On October 27, a man opened fire at The Tree of Life Synagogue in Pittsburgh, Pennsylvania. The shooter killed 11 people and injured six. The attack took place while members of the synagogue were praying. The suspect allegedly yelled “all Jews must die” before opening fire, and had various anti-Semitic posts on his social media. The shooting is being labeled as an anti-Semitic hate crime.

On October 28, despite the sleet, about two hundred people gathered in front of Montreal’s Holocaust Museum to commemorate the lives of those killed in the Pittsburg synagogue shooting. The vigil was organized by Independent Jewish Voices (IJV) Montreal, IJV McGill, am McGill, and If Not Now McGill.

Speakers, including Niall Ricardo, Sam Hersh, Hani Abramson, and Rachel Kronick reaffirmed their Jewish identity and emphasized anti-Semitism as part of broader racist violence. Niall Ricardo told The McGill Daily that “anti-Semitism doesn’t exist in a void; it’s tied to all kinds of racism and discrimination linked to the global rise of fascism.” Samer Majzoub, the President of the Canadian Muslim Forum, and Shaheen Junaid, the President of the Canadian Council of Muslim Women, spoke as well. Both offered their sympathies and emphasized the importance of solidarity in the face of violence and racism.

Two other vigils have been organized in Montreal since then. One, organized by Federation CJA and CIJA-Quebec, took place Monday at 7:30pm at the Beth Israel Beth Aaron Congregation. The Congregation was at its maximum capacity; estimates range between several hundred and over a thousand attendees. Both David Ouellette, Director of Research and Public Affairs at CIJA-Quebec, and Lesli Green, Chief Communications Officer of Federation CJA, emphasized the importance of this vigil for Montreal’s Jewish community.
Another vigil, organized by McGill, Concordia, and UdeM organizations such as Israel on Campus at McGill, IJV McGill, McGill Jewish Studies Students’ Association, Ghetto Shul, CIJA-Québec, Hillel Montreal, and others, took place at Concordia and McGill at 5:00p.m. on Tuesday, October 30. The Y intersection was full; approximately three hundred people attended. Jazlyn Hellman, President of Am McGill, told The McGill Daily that this vigil was important for campus Jewish communities to come and grieve together, both at McGill and Concordia.
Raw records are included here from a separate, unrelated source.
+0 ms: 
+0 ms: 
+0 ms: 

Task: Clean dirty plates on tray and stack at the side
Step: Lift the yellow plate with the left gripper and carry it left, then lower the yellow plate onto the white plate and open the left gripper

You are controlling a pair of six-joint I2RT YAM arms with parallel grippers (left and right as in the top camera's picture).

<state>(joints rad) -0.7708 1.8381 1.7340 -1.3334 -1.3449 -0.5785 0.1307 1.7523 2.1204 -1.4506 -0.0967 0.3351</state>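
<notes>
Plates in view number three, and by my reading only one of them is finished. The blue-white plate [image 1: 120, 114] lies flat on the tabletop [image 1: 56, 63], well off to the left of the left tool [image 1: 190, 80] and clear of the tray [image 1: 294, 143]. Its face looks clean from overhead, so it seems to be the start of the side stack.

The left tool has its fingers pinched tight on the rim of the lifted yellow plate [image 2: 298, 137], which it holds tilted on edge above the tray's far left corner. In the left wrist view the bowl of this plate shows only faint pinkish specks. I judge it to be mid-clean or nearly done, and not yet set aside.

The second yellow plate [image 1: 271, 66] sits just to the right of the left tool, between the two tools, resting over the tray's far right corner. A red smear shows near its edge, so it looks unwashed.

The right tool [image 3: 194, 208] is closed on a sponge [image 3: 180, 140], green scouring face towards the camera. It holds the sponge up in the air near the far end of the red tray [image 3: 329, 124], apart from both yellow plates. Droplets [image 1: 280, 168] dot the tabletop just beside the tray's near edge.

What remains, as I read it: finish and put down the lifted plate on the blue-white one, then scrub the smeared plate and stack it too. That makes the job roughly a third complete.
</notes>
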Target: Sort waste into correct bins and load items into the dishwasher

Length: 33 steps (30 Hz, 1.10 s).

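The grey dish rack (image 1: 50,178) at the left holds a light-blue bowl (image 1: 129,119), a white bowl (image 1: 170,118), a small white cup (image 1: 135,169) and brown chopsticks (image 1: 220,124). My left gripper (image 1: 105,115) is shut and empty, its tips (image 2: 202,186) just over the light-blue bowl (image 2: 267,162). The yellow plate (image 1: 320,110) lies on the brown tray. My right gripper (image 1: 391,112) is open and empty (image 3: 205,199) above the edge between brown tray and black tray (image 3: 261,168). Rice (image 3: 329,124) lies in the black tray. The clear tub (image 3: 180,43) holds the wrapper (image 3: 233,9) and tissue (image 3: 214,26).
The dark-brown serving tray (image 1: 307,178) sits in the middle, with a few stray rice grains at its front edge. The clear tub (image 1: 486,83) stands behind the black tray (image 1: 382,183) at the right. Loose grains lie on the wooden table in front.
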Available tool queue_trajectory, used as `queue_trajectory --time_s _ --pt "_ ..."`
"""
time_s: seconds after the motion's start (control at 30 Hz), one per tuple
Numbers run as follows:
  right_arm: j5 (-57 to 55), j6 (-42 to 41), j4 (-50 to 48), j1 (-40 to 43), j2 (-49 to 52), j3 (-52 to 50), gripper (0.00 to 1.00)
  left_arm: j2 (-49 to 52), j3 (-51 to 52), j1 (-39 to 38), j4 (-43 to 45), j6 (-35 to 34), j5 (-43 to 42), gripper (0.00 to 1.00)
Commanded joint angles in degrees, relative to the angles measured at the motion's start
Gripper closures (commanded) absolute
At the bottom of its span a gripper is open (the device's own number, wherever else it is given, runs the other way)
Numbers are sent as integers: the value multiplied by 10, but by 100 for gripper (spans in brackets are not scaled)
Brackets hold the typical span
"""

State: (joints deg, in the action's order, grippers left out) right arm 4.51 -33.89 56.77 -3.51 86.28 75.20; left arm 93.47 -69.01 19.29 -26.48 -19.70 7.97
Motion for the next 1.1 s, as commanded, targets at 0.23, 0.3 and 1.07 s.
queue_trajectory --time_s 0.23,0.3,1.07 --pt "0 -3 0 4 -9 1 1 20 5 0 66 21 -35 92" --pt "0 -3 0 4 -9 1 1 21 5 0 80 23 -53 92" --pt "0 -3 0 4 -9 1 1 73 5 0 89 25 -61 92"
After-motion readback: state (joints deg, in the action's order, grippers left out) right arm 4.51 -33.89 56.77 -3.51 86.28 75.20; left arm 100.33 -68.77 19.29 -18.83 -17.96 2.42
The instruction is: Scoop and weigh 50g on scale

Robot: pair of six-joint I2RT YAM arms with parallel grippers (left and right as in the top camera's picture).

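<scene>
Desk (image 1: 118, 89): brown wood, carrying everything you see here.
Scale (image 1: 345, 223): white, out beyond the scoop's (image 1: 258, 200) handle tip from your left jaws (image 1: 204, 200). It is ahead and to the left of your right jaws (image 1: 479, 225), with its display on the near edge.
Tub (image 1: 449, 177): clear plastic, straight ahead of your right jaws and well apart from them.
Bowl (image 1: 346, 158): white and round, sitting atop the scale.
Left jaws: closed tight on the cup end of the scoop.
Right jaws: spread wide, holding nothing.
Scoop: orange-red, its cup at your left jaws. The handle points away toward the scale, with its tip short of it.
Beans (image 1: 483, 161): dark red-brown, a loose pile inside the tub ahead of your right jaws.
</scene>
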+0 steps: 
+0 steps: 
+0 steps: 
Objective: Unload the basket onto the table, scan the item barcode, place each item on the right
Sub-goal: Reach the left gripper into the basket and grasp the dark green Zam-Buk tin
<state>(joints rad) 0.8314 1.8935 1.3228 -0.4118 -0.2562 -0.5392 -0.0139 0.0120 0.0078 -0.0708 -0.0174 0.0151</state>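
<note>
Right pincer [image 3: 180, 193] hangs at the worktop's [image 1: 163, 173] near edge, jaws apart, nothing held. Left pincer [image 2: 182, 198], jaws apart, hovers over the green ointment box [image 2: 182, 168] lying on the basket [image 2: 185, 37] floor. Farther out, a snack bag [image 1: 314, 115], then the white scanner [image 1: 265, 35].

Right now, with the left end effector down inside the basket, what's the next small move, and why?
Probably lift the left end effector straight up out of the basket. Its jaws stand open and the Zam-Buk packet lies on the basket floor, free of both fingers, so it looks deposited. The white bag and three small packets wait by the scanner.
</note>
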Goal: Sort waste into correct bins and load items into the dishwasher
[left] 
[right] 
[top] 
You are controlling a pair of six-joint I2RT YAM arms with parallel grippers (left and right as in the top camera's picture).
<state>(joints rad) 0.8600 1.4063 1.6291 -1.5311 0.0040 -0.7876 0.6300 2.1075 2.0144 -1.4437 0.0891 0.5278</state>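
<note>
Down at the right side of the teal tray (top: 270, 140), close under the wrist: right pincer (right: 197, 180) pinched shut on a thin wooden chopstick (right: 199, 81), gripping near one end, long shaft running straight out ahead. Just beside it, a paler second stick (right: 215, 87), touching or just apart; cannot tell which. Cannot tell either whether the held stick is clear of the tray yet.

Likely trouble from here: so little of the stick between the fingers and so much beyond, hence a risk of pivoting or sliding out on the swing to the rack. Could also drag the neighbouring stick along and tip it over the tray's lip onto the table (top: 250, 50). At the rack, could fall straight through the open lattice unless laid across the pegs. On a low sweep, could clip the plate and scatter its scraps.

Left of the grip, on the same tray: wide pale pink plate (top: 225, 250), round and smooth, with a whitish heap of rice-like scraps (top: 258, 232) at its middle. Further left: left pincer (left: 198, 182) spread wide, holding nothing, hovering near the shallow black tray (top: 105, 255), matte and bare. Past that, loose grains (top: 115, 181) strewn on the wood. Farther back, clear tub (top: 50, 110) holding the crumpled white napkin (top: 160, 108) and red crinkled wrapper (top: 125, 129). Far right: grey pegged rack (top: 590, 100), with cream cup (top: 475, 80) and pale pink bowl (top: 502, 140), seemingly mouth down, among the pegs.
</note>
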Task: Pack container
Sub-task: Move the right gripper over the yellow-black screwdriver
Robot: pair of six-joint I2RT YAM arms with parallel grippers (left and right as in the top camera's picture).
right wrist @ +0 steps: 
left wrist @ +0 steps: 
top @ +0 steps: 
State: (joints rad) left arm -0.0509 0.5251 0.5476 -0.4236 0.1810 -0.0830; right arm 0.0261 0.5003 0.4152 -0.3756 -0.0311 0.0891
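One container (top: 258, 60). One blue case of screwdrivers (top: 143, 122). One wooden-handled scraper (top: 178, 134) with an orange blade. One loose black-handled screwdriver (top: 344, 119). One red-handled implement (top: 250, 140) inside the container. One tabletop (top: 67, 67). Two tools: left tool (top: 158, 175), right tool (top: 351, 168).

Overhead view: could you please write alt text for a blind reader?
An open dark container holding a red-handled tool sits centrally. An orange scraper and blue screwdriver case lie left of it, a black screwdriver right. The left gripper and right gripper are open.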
Niall Ricardo, of IJV Montreal, told The McGill Daily that various organizations such as Federation CJA and Centre for Israel and Jewish Affairs (CIJA) were invited to the vigil on Sunday, but they declined. Ricardo implied that this had to do with the differing positions of the organizations in terms of Israel: one of IJV’s key tenets is Palestinian solidarity, which is not an opinion shared by Federation CJA and CIJA. Ouellette, of CIJA-Quebec, said that the Sunday vigil was announced very shortly after the shooting, and that his organization was busy preparing for Monday’s vigil. Hellman, of Am McGill, said that because the shooting happened on Shabbat, during which some Jews do not work or use electricity, certain people were not aware of the vigil or could not attend.

Representatives from all three vigils emphasized that these events brought communities together. More specifically, it brought the Jewish community together in the face of rising anti-Semitism.